If Jesus spent 40 days and 40 nights in the wilderness and found it a place of battle against temptation, I have my own wildernesses. One of the wildest and most dangerous is my calendar.

My secretary does a great job of handling my scheduling, but I complicate matters for her by scheduling things myself as well. I’m reluctant to release ALL control of my time to another, even if it gets me into the bind of trying to be two places at once, or not having “travel time” between events. It’s hard for me to say that magic word (no) to some people (not everyone at lease!) which complicates things further. My father used to exclaim in situations like this, “If I could only schedule my interruptions!”

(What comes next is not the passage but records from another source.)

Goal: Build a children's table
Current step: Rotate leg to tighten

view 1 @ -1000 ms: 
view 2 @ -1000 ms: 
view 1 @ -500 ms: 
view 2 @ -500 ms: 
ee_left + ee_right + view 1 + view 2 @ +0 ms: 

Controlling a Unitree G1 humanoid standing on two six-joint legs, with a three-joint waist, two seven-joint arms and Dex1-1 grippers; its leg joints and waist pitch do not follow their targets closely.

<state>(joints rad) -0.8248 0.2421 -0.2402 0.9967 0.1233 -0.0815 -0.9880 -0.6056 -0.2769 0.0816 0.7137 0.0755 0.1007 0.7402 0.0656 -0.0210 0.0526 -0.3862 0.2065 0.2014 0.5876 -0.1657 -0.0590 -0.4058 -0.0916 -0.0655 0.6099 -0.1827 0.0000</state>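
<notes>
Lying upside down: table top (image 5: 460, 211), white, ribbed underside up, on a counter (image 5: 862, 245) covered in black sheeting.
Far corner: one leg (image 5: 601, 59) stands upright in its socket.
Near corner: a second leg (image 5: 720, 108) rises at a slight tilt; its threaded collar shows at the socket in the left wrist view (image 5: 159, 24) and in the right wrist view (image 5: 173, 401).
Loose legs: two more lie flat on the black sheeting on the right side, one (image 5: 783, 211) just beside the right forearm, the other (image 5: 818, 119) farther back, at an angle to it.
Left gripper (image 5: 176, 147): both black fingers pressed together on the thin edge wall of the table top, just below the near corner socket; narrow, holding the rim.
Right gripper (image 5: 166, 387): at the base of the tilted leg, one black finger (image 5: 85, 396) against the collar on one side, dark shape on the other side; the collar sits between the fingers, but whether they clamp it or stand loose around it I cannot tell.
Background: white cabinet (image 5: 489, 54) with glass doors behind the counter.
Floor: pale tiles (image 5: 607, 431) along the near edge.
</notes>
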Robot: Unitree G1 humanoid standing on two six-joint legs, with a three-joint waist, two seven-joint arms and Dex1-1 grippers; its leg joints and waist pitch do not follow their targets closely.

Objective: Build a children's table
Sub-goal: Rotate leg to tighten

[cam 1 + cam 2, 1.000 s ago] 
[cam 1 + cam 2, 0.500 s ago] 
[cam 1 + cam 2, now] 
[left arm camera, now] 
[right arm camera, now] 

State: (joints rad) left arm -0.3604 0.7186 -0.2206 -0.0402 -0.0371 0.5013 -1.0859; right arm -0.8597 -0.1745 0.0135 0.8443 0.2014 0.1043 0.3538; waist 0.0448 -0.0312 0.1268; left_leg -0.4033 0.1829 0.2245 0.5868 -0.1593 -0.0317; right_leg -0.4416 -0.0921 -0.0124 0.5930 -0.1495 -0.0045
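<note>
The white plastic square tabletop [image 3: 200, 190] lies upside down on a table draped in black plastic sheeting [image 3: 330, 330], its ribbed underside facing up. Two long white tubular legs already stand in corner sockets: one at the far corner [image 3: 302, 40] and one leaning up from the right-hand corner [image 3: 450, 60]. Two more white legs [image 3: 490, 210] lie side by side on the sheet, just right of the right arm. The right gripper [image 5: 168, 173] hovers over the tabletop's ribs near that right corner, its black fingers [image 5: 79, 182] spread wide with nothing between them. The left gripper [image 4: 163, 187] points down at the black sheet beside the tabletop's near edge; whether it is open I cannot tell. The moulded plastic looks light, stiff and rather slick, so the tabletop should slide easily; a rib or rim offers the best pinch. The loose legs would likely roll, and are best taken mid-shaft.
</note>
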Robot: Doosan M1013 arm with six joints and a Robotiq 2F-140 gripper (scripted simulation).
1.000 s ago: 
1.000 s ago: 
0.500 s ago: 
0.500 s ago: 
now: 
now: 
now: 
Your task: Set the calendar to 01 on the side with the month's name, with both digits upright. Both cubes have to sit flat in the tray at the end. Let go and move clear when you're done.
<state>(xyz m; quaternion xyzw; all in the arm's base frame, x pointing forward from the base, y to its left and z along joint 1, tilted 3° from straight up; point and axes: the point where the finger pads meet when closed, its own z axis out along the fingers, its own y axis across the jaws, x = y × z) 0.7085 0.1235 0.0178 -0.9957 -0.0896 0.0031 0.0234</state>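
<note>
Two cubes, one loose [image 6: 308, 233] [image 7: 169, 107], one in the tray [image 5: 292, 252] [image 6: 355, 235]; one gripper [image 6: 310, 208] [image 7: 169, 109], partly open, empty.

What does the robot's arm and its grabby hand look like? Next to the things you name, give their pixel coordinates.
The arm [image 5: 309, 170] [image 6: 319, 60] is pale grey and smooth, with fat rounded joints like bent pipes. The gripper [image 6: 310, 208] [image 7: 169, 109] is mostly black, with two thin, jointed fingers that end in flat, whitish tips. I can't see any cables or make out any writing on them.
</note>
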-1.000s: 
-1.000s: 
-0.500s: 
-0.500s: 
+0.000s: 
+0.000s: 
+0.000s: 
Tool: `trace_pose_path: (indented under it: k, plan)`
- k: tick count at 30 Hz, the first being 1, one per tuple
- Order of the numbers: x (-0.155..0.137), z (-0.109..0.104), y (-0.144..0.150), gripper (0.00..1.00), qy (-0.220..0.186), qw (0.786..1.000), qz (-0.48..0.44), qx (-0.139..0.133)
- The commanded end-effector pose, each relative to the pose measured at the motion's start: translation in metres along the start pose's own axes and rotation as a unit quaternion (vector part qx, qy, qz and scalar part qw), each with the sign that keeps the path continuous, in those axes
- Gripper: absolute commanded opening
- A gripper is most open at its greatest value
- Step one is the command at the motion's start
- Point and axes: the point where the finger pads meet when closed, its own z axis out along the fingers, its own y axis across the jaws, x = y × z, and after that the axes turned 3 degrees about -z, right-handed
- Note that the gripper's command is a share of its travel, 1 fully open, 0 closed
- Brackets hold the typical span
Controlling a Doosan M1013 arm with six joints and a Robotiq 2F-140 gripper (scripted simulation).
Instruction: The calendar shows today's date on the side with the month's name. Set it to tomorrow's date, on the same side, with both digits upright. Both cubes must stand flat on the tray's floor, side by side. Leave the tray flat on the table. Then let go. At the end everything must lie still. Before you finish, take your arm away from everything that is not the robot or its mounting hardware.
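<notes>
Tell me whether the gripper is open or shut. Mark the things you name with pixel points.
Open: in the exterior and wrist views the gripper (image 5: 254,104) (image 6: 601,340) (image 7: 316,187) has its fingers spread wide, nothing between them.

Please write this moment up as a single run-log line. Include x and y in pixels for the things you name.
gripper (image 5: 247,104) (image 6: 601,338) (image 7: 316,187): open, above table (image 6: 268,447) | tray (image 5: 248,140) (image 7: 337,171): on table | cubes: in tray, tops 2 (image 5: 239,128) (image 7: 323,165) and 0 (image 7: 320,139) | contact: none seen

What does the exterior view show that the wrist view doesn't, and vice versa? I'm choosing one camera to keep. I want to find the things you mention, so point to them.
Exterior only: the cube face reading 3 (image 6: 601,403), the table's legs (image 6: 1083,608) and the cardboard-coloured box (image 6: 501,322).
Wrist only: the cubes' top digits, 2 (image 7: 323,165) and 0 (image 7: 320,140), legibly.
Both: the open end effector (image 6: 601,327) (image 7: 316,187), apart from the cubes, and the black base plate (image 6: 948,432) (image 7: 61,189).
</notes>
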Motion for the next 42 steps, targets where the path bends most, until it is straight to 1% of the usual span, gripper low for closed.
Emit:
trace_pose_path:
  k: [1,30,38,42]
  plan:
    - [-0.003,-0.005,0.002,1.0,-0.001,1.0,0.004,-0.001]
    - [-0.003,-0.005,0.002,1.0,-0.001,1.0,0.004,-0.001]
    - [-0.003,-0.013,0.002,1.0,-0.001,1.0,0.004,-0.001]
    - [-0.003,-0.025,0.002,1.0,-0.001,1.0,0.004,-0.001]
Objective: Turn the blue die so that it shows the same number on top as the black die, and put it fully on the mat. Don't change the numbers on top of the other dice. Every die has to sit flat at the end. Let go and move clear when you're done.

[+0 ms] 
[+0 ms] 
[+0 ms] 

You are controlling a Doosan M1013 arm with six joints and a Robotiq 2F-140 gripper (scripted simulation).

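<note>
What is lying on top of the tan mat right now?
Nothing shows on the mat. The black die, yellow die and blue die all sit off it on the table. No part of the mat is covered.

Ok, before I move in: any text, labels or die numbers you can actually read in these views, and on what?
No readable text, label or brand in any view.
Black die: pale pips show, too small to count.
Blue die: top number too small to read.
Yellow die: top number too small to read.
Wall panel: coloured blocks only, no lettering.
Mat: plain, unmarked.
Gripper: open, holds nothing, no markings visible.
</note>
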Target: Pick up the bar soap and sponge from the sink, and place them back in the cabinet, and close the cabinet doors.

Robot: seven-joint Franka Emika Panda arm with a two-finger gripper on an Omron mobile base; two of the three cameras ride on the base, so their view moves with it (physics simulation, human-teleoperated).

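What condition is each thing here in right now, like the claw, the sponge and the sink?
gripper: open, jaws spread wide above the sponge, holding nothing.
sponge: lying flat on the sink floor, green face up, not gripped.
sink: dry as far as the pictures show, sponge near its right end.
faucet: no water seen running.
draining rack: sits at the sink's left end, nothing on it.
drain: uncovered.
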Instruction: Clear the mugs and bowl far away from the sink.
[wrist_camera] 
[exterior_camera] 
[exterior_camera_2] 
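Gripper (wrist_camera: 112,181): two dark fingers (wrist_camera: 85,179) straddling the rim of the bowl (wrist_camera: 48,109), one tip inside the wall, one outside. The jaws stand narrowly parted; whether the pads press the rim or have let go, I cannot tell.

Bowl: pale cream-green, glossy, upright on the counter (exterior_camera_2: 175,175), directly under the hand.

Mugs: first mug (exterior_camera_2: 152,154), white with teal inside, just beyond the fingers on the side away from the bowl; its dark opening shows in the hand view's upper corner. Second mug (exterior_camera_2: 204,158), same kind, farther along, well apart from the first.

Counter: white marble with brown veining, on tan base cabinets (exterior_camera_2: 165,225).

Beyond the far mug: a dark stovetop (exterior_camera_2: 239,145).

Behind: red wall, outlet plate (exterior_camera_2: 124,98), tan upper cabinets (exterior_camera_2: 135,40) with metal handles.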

Every morning I sit for 5 minutes (that’s all I can manage) and focus on my breathing and my body, and Cooke’s Peak 30 miles away, standing in stark immobility in the chaos of my world, and I imagine that the inner core of me is like that—given entirely to the now and only the now, that gracious, divine eternal Now in which God dwells. My monkey mind jumps here and there, from passing thought to fleeting feeling, and if I am lucky, focused and disciplined, maybe at the very last second I will find that place of stillness, what our Buddhist friends call “is-ness,” the “now-ness” of life, apart from past or future. Jean-Louis Chrétien, French phenomenologist and theologian, reminds us that our monkey mind is pulling a sleight of hand on us. While it races between past and future, that racing is taking place now. While worried about something to come, the worry is taking place now. While smug about something past, that smugness is happening now. He claims that we only imagine that we are not living in the Now, but in reality we cannot escape it.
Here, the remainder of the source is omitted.